» WORK ITEM
Only one stretch of the data is wanted: the line containing "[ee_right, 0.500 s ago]", the line containing "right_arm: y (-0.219", and every line between them, copied exactly.

Source data
⟨
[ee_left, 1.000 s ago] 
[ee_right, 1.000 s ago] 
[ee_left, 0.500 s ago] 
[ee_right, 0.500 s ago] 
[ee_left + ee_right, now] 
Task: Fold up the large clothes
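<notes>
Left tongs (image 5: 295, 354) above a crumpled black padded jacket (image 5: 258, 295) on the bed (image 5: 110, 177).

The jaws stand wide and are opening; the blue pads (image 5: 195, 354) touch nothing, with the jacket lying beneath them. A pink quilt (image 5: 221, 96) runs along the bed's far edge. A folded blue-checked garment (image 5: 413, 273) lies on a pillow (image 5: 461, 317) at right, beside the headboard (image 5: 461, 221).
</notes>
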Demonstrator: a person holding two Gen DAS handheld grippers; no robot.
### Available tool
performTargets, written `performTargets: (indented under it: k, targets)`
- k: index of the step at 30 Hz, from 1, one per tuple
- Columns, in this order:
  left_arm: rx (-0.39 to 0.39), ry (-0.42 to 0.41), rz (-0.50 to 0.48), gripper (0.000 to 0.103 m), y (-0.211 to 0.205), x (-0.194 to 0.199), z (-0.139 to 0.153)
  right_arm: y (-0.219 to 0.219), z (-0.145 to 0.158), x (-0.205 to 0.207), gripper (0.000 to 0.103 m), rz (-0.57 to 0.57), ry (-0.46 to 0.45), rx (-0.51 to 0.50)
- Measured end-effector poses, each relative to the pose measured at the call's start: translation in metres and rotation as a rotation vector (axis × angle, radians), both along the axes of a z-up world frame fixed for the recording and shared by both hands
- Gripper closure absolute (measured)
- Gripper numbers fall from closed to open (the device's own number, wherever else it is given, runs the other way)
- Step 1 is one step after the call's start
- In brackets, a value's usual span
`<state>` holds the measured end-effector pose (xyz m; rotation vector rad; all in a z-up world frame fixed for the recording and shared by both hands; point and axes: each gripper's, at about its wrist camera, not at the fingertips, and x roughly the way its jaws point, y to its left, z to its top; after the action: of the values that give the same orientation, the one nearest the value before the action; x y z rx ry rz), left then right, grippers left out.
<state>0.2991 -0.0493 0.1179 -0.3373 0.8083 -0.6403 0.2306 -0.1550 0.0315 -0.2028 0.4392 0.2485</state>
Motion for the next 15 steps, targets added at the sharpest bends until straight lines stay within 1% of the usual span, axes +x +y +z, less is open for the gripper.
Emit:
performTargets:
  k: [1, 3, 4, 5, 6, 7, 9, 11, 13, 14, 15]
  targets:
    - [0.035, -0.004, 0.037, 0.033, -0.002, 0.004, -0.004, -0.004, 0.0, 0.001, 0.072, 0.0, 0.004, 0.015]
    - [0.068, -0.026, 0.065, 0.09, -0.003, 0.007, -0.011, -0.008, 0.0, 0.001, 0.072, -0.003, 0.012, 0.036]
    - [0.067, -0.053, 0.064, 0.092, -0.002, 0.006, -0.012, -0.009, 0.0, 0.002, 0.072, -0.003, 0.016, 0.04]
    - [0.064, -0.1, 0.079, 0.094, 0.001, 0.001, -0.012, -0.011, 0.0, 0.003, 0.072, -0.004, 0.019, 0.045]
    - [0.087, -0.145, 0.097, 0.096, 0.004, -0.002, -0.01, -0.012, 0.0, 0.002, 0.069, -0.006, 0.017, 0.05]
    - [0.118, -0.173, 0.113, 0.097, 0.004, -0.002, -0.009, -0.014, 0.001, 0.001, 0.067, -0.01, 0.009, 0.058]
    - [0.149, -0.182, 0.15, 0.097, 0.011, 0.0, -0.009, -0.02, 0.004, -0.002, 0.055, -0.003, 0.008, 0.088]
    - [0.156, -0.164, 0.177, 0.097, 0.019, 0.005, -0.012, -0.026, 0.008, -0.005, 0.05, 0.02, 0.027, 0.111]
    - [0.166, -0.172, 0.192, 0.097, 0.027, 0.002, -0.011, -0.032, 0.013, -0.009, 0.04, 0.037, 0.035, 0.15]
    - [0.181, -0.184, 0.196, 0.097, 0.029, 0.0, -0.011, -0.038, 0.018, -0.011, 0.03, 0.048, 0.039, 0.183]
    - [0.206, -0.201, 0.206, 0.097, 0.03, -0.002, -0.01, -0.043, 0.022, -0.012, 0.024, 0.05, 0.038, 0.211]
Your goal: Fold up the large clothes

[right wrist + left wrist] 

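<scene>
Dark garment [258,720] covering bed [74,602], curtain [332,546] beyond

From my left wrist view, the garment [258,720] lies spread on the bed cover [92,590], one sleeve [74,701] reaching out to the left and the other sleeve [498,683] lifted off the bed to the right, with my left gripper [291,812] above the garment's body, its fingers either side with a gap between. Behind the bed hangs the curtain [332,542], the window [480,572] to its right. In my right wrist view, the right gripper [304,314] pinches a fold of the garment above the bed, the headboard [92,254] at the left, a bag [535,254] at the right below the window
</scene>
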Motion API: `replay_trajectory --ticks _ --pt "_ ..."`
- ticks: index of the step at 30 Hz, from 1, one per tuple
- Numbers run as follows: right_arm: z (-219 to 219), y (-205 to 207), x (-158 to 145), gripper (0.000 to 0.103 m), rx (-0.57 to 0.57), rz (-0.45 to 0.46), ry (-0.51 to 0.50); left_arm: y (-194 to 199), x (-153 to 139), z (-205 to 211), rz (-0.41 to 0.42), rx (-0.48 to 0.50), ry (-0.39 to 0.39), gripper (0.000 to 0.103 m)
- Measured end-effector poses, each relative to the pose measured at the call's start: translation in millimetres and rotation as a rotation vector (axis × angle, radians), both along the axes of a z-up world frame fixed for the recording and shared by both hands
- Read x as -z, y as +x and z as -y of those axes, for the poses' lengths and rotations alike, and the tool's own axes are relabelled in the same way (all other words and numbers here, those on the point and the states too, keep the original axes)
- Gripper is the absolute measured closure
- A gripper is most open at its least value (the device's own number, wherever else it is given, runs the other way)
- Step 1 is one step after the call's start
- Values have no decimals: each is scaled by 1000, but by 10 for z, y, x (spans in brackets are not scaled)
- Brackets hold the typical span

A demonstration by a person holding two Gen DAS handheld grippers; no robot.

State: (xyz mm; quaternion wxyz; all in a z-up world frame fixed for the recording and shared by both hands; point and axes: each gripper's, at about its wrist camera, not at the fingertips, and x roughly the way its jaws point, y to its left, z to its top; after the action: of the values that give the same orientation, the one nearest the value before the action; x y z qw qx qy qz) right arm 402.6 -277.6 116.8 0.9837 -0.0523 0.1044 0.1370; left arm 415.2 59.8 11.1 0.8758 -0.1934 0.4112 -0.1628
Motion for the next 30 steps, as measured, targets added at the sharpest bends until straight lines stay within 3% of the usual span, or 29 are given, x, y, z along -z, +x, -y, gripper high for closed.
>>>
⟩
» ANSWER SPACE
[ee_right, 0.500 s ago] 
[ee_left + ee_right, now] 
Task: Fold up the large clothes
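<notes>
Left tongs (image 5: 295, 354) above a crumpled black padded jacket (image 5: 258, 295) on the bed (image 5: 110, 177).

The jaws stand wide and are opening; the blue pads (image 5: 195, 354) touch nothing, with the jacket lying beneath them. A pink quilt (image 5: 221, 96) runs along the bed's far edge. A folded blue-checked garment (image 5: 413, 273) lies on a pillow (image 5: 461, 317) at right, beside the headboard (image 5: 461, 221).
</notes>
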Demonstrator: a person holding two Gen DAS handheld grippers; no robot.
### Available tool
performTargets, written `performTargets: (indented under it: k, targets)`
- k: index of the step at 30 Hz, from 1, one per tuple
- Columns, in this order:
  left_arm: rx (-0.39 to 0.39), ry (-0.42 to 0.41), rz (-0.50 to 0.48), gripper (0.000 to 0.103 m), y (-0.211 to 0.205), x (-0.194 to 0.199), z (-0.139 to 0.153)
  right_arm: y (-0.219 to 0.219), z (-0.145 to 0.158), x (-0.205 to 0.207), gripper (0.000 to 0.103 m), rz (-0.57 to 0.57), ry (-0.46 to 0.45), rx (-0.51 to 0.50)

The work on this exercise is done.